_What the exercise asks:_
Repeat what the lines below say, word for word, and skip every image.

※

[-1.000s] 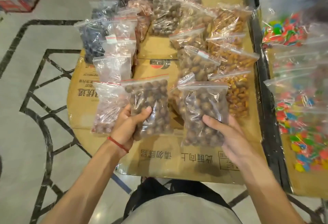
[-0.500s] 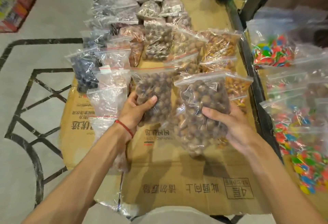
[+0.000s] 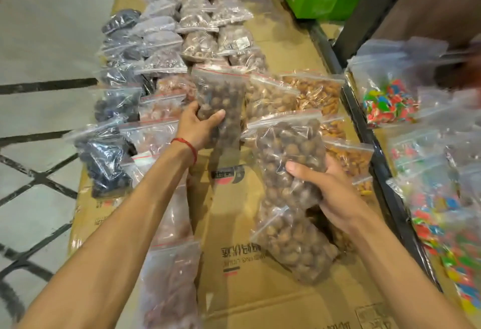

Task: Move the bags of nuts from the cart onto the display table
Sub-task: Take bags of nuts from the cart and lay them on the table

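Cardboard (image 3: 260, 297) lines the surface nearest the person. Just above it, the right hand (image 3: 330, 193) is clamped on a bag of brown nuts (image 3: 289, 157); farther out, the left hand (image 3: 200, 125) grips another nut bag (image 3: 221, 94). Best to lay each flat in its matching row, seals facing away.

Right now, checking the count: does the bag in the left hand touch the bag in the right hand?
Apart. The head view shows cardboard between left bag and right bag.

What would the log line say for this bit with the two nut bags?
left hand: holds nut bag | right hand: holds second nut bag | both above cardboard-covered table
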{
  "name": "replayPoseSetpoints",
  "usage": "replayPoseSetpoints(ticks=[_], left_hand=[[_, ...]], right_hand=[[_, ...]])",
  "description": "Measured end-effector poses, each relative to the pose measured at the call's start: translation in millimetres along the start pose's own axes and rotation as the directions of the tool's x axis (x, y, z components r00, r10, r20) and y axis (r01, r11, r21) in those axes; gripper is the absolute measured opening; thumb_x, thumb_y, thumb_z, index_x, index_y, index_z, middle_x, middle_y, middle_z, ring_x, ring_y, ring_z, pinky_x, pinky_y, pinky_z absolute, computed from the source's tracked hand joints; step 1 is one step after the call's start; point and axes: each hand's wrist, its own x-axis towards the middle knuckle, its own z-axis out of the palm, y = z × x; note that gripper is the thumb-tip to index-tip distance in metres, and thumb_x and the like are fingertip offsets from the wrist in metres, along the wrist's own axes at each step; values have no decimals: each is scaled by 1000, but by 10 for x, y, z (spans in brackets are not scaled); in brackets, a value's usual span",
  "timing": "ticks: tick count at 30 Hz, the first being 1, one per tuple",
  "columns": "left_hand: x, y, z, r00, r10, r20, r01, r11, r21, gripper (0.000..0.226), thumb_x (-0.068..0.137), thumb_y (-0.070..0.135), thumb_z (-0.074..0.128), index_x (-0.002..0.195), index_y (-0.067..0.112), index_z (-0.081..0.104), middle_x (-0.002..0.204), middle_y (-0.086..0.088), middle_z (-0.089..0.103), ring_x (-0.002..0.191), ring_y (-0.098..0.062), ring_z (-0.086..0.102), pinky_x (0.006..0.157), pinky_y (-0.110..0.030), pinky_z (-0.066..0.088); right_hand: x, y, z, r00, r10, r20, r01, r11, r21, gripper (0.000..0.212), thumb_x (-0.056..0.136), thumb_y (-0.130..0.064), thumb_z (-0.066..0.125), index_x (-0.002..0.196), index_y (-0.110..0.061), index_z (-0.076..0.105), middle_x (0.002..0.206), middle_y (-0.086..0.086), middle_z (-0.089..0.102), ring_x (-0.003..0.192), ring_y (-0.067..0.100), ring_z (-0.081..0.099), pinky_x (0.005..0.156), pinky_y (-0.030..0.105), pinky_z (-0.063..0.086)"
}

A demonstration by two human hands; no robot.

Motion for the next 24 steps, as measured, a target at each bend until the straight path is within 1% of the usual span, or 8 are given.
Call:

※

_Completed exercise:_
[-1.000s] 
[-0.500s] 
[+0.000s] 

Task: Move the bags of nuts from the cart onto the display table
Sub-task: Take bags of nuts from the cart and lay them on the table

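Cardboard (image 3: 260, 297) lines the surface nearest the person. Just above it, the right hand (image 3: 330, 193) is clamped on a bag of brown nuts (image 3: 289, 157); farther out, the left hand (image 3: 200, 125) grips another nut bag (image 3: 221, 94). Best to lay each flat in its matching row, seals facing away.

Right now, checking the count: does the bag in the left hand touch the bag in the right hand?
Apart. The head view shows cardboard between left bag and right bag.

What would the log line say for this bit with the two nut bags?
left hand: holds nut bag | right hand: holds second nut bag | both above cardboard-covered table
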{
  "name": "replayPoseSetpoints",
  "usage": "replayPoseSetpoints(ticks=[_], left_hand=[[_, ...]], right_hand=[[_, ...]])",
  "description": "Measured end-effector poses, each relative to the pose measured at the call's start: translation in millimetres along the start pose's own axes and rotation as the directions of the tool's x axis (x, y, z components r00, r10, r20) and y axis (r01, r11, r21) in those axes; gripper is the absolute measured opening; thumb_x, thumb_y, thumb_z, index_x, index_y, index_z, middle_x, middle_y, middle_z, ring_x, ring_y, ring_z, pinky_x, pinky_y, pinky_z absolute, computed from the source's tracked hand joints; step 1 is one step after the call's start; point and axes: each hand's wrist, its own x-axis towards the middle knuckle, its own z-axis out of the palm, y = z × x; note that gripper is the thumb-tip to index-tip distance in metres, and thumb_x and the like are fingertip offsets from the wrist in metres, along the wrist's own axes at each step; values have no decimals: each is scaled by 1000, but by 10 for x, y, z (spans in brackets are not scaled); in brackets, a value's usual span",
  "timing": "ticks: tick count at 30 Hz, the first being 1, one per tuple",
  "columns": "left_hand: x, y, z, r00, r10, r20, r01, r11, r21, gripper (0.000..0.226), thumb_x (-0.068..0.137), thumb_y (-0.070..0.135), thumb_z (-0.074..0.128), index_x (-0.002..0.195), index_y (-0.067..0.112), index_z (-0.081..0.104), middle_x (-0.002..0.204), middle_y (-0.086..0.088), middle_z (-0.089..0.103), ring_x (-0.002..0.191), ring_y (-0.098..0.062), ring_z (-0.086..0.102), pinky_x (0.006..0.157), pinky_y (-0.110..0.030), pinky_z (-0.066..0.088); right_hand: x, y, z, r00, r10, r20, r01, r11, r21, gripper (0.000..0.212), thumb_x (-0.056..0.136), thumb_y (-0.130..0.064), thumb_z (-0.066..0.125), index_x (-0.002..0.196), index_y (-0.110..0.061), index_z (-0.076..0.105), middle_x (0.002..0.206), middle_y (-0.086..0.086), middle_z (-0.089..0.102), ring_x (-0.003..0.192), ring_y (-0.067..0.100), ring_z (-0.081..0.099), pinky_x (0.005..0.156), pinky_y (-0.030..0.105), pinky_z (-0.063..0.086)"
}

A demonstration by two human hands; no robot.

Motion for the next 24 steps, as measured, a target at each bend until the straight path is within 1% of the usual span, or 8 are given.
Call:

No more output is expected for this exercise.